There are cases in Italy and other places that are in fact holding companies liable for the damage that they've done, or the climate disasters that will be coming our way. This bill doesn't touch any of that. In fact, it kind of strays from being very direct in that the liability for the damage and death caused by development is not in there.
I'll give you one example, Nestlé, one of the biggest companies in the world. They're taking our aquifer water. It's blue gold. It's worth more than oil, and for some reason our governments are giving it away at $500 per permit. Then our people go without water and have to go up to Caledonia to buy Nestlé bottled water. It's insanity, from where I sit as a Mohawk woman but also as researcher.
We evaluated how much they take. It's 3.6 million litres a day, every single day, for the last eight years. If you look at one dollar per litre, which we all know is not what it costs, they've made almost $1 trillion.

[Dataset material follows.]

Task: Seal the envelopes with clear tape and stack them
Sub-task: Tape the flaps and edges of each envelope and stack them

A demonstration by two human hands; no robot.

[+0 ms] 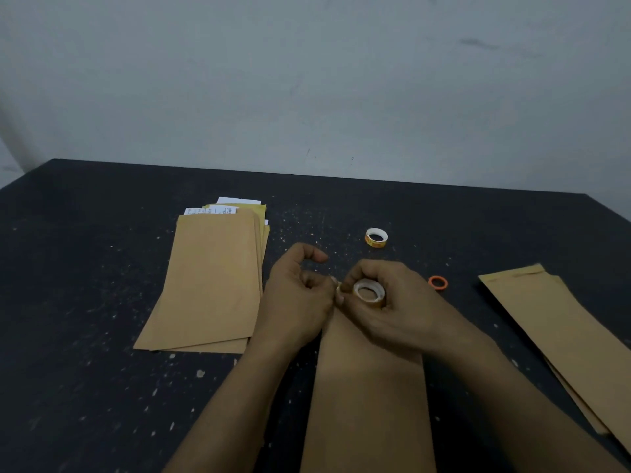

What have we received out of that $1 trillion that Nestlé has made on our waters that are on our treaty lands? This is a very low-cost kind of production, and the United Nations has been clear that no aquifer, no groundwater should be touched.
You see what's happening in California; it's on fire. When you drain the veins of Mother Earth, which is an aquifer, you're going to have death and destruction. We're now looking at things happening with the boreal forest because of the fracking and so on. Aquifers should be the most protected water on the planet, which is what the UN wants us to see. I don't see any of those things in this bill. It would be incredible if Canada stood up to be a leader under this first nations water act to demonstrate what we should be doing, not what we're looking at in the past. Thank you.